Elsewhere, Cheung Kong Infrastructure obtains control of Envestra, APA Group goes shopping in Queensland and Pepperstone steps up IPO preparations.
Singapore’s Frasers Centrepoint has managed to wrap up control of target Australand just ahead of a hard deadline on the deal. The $2.6 billion takeover, the largest in Frasers’ history, came with plenty of stress for the suitor as even six hours out from the 7pm cutoff time the firm was more than 10 per cent shy of a majority stake. However, a late flurry of acceptances from hedge funds -- who had been holding out in the hopes of a higher deal -- saw Frasers’ stake jump above 56 per cent by 5pm. The deal is now unconditional and will be extended for two weeks.
The news leaves former suitor Stockland to lick its wounds after another failed takeover bid amid reports the ASX-listed firm may make a play for Leighton Properties.
Meanwhile, Cheung Kong Infrastructure’s $2.4bn bid for control of Envestra has also reached 50 per cent acceptances just days after fears were raised the proposal would fail to clear ahead of tonight’s deadline. The controlling stake was secured after 33 per cent shareholder, and former Envestra suitor, APA Group decided to offload its shares for close to $800 million. CKI now has over 70 per cent of the register, with the deal to be extended for another fortnight now the 50 per cent milestone has been reached.
APA, meanwhile, sees potential to immediately reallocate the proceeds to Queensland LNG infrastructure, with the much hyped $2.5bn-plus sale of assets related to BG Group’s mammoth Queensland Curtis LNG project potentially at the top of the list of targets.
Also in energy, Linc Energy is currently assessing bids for its Australian coal assets, Bloomberg reports. The former ASX-listed group informed the media outlet a number of firms had expressed interest in the $100m-plus assets as a ‘cyclical play’, but a decision to press ahead with a trade sale or IPO has not yet been made.
Elsewhere, Pepperstone is mulling an application for a Japanese trading licence ahead of a possible float on the ASX, according to The Australian Financial Review. One way the foreign currency broker may secure a licence is via a small acquisition in the region prior to a $600m listing in the December quarter.
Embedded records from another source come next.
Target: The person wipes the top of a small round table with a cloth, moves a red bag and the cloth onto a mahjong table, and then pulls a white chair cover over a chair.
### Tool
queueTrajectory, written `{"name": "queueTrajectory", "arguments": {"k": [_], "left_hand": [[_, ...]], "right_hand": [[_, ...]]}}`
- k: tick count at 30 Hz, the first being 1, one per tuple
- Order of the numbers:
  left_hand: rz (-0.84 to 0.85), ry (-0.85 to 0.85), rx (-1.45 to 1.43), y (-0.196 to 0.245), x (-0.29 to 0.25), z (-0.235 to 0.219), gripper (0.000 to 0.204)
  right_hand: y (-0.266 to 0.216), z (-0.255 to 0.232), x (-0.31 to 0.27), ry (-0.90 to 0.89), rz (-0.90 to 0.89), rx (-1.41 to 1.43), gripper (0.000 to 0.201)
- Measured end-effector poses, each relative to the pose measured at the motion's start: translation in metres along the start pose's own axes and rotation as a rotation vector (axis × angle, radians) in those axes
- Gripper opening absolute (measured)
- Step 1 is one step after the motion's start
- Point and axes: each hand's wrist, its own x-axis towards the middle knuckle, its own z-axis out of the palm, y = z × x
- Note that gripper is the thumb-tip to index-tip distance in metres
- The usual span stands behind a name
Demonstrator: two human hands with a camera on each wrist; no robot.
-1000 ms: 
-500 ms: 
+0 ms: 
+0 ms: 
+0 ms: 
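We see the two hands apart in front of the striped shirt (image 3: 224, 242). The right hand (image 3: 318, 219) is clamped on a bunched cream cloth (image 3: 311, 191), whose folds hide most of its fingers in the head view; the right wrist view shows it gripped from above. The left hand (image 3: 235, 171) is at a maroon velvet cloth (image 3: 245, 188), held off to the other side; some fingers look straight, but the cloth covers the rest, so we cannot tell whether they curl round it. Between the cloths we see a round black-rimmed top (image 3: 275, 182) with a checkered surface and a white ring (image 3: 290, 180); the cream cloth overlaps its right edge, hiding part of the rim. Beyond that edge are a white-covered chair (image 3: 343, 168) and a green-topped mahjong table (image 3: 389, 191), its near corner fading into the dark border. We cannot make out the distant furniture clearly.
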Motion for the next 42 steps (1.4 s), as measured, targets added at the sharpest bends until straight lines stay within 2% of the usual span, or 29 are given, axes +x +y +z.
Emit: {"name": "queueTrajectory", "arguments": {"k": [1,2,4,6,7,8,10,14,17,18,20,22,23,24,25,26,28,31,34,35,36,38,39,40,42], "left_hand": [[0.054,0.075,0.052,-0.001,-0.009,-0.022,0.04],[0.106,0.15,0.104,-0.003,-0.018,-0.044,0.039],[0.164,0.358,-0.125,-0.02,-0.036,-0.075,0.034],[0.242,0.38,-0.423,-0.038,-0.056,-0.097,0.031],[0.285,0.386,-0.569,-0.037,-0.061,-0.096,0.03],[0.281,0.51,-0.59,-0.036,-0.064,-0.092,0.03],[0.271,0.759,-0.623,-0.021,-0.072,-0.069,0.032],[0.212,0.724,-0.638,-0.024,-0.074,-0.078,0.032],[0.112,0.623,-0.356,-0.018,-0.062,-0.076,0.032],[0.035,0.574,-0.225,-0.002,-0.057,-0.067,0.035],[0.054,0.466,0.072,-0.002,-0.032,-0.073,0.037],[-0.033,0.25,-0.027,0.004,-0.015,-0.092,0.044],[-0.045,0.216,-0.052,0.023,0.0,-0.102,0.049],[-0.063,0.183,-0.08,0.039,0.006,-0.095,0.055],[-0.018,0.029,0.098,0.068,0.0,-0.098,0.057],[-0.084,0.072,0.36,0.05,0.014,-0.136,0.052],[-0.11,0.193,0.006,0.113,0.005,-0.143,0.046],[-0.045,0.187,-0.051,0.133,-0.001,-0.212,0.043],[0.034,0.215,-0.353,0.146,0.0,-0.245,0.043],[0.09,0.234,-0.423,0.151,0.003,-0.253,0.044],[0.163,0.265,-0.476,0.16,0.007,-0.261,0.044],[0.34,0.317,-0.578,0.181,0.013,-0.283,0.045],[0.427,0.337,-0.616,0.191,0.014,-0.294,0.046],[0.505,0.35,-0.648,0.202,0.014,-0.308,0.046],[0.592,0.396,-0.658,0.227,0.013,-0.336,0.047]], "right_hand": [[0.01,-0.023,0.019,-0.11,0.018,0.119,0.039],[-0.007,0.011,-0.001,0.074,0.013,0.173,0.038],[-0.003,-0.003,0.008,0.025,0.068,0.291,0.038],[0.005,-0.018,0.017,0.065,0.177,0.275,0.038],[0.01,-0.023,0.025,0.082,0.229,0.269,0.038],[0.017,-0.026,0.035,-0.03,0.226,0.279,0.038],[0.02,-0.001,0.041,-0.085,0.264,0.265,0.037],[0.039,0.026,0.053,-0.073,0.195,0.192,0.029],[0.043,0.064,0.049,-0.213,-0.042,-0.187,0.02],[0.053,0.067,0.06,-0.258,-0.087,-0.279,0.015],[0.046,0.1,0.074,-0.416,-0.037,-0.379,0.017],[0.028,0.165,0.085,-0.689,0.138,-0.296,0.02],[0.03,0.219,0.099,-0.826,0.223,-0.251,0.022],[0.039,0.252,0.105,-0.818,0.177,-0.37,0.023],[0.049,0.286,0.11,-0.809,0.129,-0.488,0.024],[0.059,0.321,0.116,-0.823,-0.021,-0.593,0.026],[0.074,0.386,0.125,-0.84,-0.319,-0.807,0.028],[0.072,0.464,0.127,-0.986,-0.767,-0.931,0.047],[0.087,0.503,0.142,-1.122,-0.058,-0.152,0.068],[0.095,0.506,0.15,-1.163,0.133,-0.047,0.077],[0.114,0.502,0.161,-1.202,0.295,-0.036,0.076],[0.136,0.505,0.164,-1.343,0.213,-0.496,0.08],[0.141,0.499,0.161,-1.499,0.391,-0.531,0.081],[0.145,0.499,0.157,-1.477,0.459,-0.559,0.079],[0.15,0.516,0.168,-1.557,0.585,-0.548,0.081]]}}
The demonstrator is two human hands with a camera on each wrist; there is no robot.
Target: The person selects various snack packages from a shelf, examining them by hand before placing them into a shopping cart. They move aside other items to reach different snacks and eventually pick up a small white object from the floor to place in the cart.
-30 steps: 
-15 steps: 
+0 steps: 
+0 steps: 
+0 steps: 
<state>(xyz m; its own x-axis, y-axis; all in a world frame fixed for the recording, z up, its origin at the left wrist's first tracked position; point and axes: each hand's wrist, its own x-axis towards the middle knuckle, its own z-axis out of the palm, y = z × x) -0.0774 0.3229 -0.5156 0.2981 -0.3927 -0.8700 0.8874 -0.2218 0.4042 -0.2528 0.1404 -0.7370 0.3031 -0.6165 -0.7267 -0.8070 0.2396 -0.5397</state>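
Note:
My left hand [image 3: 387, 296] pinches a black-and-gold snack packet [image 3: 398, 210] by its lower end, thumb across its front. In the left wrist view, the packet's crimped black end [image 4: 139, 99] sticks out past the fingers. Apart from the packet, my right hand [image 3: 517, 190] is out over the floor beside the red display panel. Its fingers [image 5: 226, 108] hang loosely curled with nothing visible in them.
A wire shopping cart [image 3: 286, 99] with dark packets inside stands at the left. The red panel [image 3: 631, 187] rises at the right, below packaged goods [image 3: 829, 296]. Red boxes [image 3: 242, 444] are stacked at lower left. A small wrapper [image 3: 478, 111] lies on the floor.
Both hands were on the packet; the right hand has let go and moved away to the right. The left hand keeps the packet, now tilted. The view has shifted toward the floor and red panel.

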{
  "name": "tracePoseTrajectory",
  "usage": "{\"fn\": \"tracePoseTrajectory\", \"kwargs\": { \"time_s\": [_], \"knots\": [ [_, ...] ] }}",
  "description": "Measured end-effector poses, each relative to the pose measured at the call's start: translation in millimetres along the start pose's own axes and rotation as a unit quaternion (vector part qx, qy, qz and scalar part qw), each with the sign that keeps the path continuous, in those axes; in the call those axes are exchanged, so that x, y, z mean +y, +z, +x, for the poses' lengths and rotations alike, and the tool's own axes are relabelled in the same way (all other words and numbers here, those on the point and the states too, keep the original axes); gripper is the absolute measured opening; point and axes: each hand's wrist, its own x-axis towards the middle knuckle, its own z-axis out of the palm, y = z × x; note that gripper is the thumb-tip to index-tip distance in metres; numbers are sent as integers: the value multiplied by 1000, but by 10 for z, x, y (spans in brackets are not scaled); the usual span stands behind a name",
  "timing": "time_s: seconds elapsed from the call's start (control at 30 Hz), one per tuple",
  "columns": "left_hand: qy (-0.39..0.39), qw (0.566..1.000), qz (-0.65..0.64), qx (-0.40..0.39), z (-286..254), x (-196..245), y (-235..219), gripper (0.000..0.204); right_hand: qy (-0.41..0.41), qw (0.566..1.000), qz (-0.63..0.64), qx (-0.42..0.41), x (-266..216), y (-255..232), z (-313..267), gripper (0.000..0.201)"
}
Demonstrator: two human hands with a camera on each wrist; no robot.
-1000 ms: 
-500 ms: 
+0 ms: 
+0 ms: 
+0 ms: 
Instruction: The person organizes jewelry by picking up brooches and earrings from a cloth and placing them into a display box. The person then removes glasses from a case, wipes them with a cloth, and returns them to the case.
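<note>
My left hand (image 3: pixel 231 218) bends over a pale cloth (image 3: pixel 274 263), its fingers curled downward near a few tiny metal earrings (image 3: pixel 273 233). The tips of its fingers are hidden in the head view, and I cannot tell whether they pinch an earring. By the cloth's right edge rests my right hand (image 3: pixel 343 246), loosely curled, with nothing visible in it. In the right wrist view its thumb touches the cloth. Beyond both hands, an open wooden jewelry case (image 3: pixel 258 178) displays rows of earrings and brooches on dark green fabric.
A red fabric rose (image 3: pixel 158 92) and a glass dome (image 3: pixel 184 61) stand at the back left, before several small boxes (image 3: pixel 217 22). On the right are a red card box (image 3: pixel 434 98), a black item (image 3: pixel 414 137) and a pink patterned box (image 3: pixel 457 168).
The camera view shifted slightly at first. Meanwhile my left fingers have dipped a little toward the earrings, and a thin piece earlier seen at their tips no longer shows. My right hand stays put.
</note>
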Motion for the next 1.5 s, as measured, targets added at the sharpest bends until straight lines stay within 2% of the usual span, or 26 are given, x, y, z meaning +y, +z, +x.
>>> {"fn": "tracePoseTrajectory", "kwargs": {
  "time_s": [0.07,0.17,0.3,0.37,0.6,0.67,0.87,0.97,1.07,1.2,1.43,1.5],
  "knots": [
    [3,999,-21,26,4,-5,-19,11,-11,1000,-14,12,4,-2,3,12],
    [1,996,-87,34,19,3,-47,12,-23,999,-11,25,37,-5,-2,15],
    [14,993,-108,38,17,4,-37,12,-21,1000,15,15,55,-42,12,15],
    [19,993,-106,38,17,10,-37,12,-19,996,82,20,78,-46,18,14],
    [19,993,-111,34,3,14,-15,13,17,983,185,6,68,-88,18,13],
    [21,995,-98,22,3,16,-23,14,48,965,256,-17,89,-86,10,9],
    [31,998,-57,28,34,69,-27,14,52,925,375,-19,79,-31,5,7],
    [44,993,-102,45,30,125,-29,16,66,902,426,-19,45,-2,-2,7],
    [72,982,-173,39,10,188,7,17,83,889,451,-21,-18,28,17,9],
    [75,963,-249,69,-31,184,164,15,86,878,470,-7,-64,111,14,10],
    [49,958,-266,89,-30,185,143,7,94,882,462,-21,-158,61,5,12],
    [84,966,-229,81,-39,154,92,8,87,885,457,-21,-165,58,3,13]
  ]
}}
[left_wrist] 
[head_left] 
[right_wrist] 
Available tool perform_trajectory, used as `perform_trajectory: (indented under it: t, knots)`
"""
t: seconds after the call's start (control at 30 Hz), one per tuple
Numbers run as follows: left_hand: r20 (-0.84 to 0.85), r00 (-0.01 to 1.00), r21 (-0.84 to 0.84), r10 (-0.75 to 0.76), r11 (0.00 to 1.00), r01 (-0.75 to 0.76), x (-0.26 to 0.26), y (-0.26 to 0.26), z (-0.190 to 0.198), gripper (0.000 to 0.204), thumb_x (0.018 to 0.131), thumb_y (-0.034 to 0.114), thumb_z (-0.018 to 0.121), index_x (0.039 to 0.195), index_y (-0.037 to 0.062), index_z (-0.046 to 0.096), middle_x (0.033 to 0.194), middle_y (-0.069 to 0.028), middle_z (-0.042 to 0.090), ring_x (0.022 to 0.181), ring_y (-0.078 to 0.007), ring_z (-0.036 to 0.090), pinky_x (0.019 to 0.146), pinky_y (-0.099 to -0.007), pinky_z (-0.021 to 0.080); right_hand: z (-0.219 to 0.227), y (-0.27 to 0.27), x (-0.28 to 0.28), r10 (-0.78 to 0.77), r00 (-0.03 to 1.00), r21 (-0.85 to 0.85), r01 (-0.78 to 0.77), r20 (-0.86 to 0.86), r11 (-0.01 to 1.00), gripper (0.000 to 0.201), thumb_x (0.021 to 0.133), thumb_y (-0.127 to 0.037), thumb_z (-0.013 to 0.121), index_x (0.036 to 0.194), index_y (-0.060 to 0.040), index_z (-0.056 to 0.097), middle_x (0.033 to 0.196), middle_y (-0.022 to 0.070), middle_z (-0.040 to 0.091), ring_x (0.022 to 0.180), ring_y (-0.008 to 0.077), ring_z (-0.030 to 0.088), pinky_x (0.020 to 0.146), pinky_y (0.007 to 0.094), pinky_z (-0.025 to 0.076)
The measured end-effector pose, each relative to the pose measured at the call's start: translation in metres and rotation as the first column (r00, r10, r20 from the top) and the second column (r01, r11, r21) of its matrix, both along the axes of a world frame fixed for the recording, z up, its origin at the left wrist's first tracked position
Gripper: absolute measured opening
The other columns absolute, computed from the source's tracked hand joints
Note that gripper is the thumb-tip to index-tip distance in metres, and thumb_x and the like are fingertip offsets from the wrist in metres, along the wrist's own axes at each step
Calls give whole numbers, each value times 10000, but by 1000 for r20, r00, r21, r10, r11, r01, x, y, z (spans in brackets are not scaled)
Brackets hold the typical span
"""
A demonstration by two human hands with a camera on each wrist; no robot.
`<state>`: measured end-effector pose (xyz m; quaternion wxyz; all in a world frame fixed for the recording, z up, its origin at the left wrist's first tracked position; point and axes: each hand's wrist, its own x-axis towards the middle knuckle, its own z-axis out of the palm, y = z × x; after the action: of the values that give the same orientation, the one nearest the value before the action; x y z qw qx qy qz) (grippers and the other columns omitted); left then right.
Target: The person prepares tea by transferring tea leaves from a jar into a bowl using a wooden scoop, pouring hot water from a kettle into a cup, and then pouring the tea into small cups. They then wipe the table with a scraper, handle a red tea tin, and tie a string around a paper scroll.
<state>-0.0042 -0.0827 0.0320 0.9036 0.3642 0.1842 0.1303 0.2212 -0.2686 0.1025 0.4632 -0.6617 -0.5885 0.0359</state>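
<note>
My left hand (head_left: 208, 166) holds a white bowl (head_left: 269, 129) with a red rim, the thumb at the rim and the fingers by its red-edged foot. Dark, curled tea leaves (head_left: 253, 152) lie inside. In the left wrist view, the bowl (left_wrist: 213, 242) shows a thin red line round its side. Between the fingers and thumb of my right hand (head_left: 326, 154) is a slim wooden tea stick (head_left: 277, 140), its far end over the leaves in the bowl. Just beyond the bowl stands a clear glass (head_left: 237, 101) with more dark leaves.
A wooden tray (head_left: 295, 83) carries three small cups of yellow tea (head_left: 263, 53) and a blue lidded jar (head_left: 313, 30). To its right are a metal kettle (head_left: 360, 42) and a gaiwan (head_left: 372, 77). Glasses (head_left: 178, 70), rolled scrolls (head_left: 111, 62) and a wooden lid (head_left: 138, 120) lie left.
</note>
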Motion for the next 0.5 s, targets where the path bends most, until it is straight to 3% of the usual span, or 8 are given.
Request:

In retail, Woolworths has wrapped up a minor victory after the competition regulator opted not to contest the retailer’s plans to purchase Hudson Building Supplies through its Masters joint venture. The deal is believed to be worth in the vicinity of $20 million.
In gaming, the WA government is weighing the privatisation of its TAB, the AFR reports. Racing and Wagering WA has reportedly called in Deloitte to advise on the impact of a sale, with the move coming less than a fortnight after the ACT government sold ACTTAB to Tabcorp. The ACT divestment left WA with the only state-owned TAB in the country.
Finally, aged care group Japara Healthcare has secured a $95m debt facility that may serve as a war chest for acquisitions, while former Dan Murphy’s and Coles Liquor boss Tony Leon has taken a 50 per cent stake in small liquor retailer and wholesaler Steve’s Liquor, according to the AFR.